In fact, looking back, I can recall three distinct events that probably scarred my daughter for life. I know that because, now that she is 32, she tells me frequently that I have scarred her for life. I suppose I should be grateful that she is telling me and not a therapist these things.

Here are the three things I did:

  1. The Shadow of Her Smile.

My daughter was at that age when she thought smiling just meant baring her teeth. I flipped through the school pictures, each one with a rictus of a grin that was worse than the last. Thoughtlessly, I told her, “This is a terrible smile!” I think my mind was on work. Really, though, I have no excuse. A sad little voice piped up, “I have a terrible smile?” It took forever to explain the difference between her natural, gorgeous smile and the one in the photos. And I’m not sure she’s over it yet. Bad Mommy.

2. You Can Die From That

It had been a rough winter. Every kid in her class had some form of a bug. Hacking coughs, sneezes, and So. Much. Snot. Her pediatrician listened to her breathing and, shaking her head, advised me to go to some lab for further testing. “I just want to be sure it’s not pneumonia,” the doctor told me. In the car, distracted and worried and more than a bit exhausted from the second night of sleeplessness because of her coughing, I wasn’t paying attention when she asked, “Mama, is noo-moh-na bad?” “Oh yes,” I said, without thinking. “You can die from it.” Silence. And then, the tiniest sniffling from the seat in the back. “I…I…don’t WANNA die,” she wailed. Yes, Bad Mommy struck again.

3. Hey, Your Kid’s Bobbing Around Back There!

When my daughter was in high school, we took her on a whitewater rafting outing. We rented wetsuits, donned our protective helmets, and met our hired guide at the launch point. My husband was first in line in the seats, then me, and, finally, in the rear thrill seat, my daughter, an excellent swimmer. Each raft launched toward increasingly turbulent waters. I do not swim. I should mention that, just to explain that I had a death grip on the ropes that served as handles along the sides of the raft. When I didn’t have my eyes squeezed shut, I gazed rigidly ahead. Other rafters waved greetings at us, but I didn’t let go long enough to return the waves. Finally, one skilled rafter pulled alongside. “Hey,” he said, “your kid is back there in the water.” Yes, my daughter had bounced right out of the raft. I had not even noticed. She wasn’t far away.

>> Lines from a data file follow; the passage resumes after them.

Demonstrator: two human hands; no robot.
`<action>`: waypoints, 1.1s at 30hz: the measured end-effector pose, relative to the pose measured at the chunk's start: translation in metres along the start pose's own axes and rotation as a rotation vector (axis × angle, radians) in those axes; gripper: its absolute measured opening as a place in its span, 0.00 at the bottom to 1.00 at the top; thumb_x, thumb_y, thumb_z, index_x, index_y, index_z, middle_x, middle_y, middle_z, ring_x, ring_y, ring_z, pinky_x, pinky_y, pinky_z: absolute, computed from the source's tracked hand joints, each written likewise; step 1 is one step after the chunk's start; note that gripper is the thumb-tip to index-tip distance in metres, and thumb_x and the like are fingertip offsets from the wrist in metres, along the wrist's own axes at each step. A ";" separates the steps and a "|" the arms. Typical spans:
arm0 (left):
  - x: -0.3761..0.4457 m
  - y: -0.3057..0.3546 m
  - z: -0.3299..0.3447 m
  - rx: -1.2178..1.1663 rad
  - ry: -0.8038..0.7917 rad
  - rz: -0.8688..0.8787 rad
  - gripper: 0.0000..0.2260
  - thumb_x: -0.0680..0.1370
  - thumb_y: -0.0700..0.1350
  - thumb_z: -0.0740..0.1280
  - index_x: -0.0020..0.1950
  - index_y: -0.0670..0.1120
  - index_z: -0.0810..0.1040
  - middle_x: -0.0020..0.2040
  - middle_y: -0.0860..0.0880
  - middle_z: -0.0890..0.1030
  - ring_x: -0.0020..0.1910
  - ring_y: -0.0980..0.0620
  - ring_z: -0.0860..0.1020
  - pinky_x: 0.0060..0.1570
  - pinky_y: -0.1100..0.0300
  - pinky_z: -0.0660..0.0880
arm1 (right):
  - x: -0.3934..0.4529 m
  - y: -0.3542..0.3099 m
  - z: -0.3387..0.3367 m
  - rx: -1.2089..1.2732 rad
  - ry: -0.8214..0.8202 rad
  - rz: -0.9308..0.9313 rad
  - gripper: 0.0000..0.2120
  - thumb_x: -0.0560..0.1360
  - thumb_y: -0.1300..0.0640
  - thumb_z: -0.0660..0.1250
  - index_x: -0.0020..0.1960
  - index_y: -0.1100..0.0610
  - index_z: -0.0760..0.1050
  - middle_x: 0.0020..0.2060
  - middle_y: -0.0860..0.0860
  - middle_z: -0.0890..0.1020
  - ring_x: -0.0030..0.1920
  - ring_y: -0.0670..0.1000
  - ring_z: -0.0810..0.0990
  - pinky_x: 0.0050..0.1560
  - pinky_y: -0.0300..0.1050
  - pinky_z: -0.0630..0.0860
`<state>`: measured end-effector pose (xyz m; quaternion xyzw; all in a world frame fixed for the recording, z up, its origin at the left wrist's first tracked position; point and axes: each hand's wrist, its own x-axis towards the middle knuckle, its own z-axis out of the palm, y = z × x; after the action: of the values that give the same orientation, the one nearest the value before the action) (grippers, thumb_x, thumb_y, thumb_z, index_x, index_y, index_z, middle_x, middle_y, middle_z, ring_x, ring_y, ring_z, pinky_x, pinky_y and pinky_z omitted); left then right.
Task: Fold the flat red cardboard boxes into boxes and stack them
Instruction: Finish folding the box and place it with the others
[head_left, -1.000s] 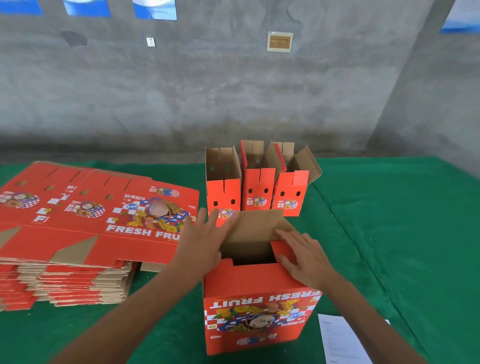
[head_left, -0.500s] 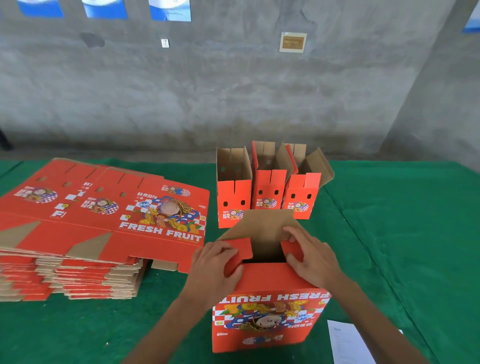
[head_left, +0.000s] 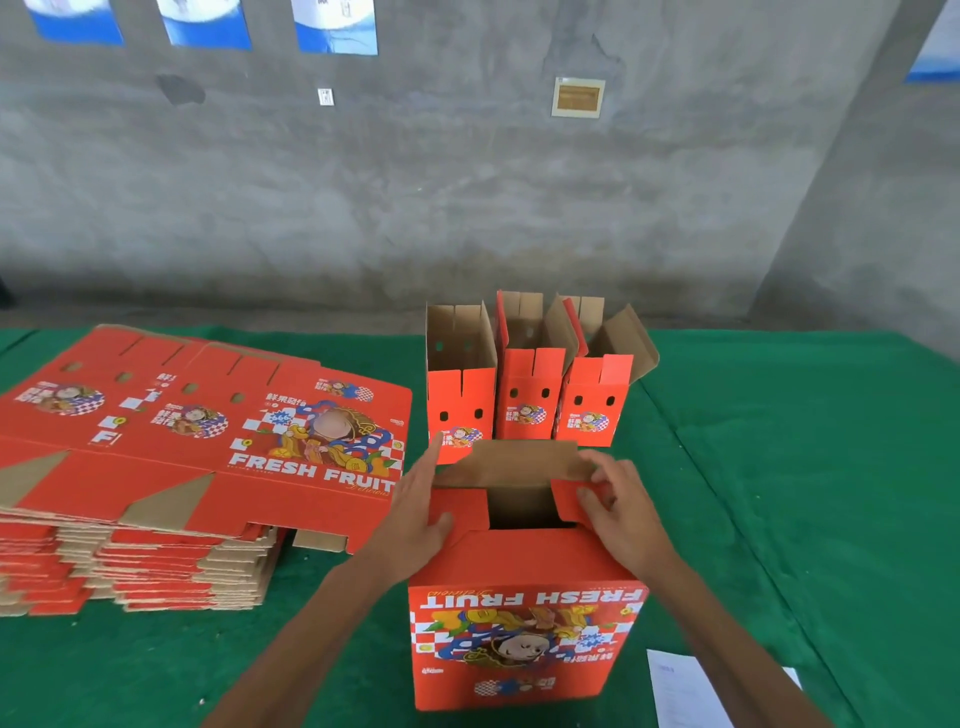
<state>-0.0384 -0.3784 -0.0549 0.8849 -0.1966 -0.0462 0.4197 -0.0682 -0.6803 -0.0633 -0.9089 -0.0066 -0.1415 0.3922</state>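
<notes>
A red "FRESH FRUIT" box (head_left: 524, 629) stands upside down on the green table in front of me, its upper flaps partly folded. My left hand (head_left: 421, 506) lies flat, fingers straight, pressing the left red flap down. My right hand (head_left: 618, 499) pinches the right red flap (head_left: 569, 499) between thumb and fingers. A brown flap stands up behind the opening. Three folded boxes (head_left: 530, 384) stand in a row just beyond, tops open. A tall pile of flat red boxes (head_left: 171, 467) lies at the left.
A white sheet of paper (head_left: 685, 691) lies at the near right by my right forearm. Green cloth (head_left: 805, 467) covers the table to the right. A grey concrete wall rises behind the table's far edge.
My left hand has flattened onto the left flap and pushed it down. My right hand has shifted its pinch on the right flap, which now lies lower over the opening.
</notes>
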 end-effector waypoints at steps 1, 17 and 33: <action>0.001 -0.001 0.000 -0.036 -0.022 0.015 0.37 0.83 0.36 0.63 0.83 0.62 0.50 0.80 0.59 0.59 0.80 0.55 0.54 0.80 0.49 0.55 | -0.001 0.000 -0.001 0.073 0.027 0.015 0.13 0.82 0.58 0.66 0.62 0.42 0.75 0.51 0.46 0.73 0.49 0.44 0.76 0.53 0.46 0.74; 0.021 0.021 0.030 0.466 -0.071 -0.212 0.35 0.75 0.67 0.69 0.78 0.58 0.62 0.70 0.51 0.64 0.74 0.49 0.57 0.67 0.46 0.73 | -0.004 0.005 0.004 -0.383 -0.264 0.196 0.46 0.69 0.23 0.65 0.76 0.48 0.57 0.70 0.49 0.62 0.64 0.54 0.73 0.62 0.54 0.76; 0.007 0.015 0.034 0.400 0.055 -0.327 0.22 0.82 0.65 0.58 0.72 0.56 0.67 0.77 0.47 0.62 0.77 0.42 0.57 0.66 0.39 0.73 | -0.010 0.043 -0.025 0.288 -0.658 1.084 0.43 0.76 0.22 0.44 0.61 0.58 0.77 0.59 0.59 0.82 0.55 0.56 0.83 0.47 0.48 0.83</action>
<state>-0.0446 -0.4146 -0.0653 0.9713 -0.0450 -0.0495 0.2283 -0.0789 -0.7268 -0.0806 -0.7176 0.3143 0.3644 0.5034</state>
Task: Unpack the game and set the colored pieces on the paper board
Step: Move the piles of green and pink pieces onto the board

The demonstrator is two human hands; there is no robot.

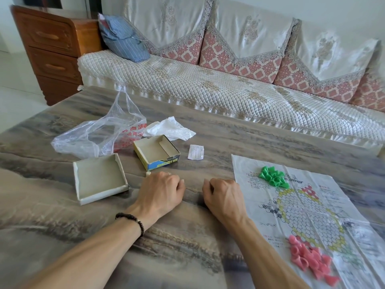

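Observation:
The paper board [308,207] lies unfolded on the right of the table, printed with a hexagon grid. A pile of green pieces [273,176] sits at its far corner and a pile of red pieces [310,259] at its near side. The game box base [156,152] and its lid [99,178] lie open and empty to the left. My left hand [161,192] and my right hand [224,197] rest on the table between lid and board, fingers curled under, holding nothing I can see. A small white die [148,173] lies just beyond my left hand.
A clear plastic bag with red print [98,134], a crumpled white bag [169,128] and a small folded leaflet [195,152] lie behind the box. A sofa [208,86] runs along the table's far edge; a wooden drawer cabinet [52,51] stands at the far left.

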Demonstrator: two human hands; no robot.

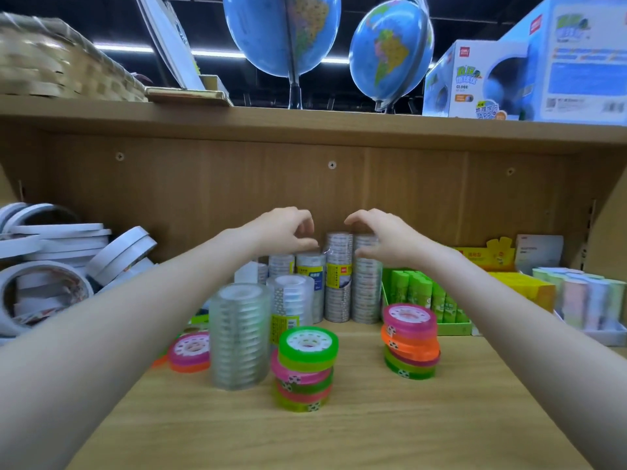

I would like to think that I would have noticed sooner rather than later, certainly before we were out of sight down the river. Still, after the talented guide maneuvered us back enough so we could yank her out of the water, the look she gave me haunts my dreams. Bad Mommy. No, Worst EVER Mommy.

So, to all the mothers out there who bungle their way through motherhood with good intentions but poor execution…Happy Mother’s Day!!